■ Brief:
The expected answer is every line of the material that contains the word "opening".

■ Material provided:
━━━━━━

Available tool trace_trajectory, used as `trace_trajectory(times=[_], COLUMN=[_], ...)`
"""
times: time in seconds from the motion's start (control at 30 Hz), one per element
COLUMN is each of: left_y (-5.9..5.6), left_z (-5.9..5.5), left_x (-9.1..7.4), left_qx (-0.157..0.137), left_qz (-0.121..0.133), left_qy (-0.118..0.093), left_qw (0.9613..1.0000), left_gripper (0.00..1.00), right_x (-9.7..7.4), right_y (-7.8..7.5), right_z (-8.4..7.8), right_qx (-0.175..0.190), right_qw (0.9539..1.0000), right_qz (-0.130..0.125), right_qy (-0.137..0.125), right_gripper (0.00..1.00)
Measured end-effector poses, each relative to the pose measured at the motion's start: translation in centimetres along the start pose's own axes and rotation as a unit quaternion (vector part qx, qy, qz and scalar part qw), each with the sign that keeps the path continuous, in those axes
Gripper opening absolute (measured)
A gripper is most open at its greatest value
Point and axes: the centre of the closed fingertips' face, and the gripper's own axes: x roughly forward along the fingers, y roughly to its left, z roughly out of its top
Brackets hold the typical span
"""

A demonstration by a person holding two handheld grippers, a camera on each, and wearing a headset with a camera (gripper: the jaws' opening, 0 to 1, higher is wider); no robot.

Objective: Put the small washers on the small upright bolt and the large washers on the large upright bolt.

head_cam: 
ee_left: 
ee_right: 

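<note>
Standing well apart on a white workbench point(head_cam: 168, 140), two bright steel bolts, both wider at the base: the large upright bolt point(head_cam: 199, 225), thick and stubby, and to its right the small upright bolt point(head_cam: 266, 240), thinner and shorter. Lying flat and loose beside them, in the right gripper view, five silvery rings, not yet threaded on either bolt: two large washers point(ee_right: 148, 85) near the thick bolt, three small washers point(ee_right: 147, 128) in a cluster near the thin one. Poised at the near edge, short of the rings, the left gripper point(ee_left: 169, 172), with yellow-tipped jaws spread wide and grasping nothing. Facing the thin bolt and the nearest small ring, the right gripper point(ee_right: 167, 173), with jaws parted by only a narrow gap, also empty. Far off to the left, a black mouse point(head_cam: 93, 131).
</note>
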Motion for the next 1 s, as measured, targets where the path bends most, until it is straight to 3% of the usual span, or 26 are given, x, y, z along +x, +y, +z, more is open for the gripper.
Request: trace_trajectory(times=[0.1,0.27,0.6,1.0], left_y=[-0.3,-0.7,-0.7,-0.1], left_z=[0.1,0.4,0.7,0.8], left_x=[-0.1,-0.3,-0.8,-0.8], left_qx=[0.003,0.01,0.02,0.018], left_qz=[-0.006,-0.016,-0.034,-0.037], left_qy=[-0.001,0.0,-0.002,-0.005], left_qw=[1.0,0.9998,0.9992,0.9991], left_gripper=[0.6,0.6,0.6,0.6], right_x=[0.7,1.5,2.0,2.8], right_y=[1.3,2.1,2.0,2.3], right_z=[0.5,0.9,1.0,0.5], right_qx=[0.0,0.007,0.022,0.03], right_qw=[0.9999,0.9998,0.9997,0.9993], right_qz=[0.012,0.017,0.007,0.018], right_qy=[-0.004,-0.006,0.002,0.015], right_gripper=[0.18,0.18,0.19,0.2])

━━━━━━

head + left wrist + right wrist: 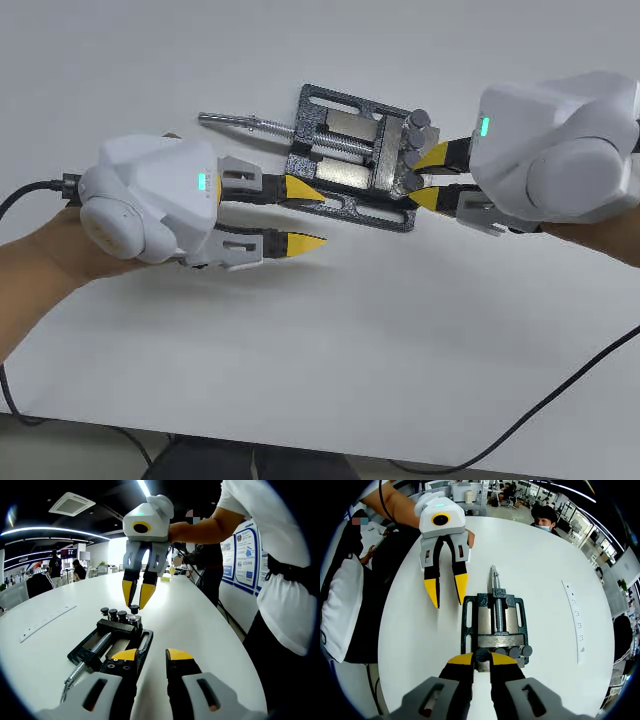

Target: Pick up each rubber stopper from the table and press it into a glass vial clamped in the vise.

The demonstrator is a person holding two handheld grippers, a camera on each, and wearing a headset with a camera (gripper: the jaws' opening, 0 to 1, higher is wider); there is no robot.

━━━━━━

■ Solution for this problem:
Gripper opening absolute (measured)
A demonstration by a person holding two handheld grippers, a camera on each, and wearing a headset with a camera (gripper: the jaws' opening, 0 to 1, higher is wider); no robot.
The demonstrator is a person holding two handheld grippers, a camera on each, and wearing a headset with a camera (gripper: the jaws' opening, 0 to 1, higher is wider); there is no robot.

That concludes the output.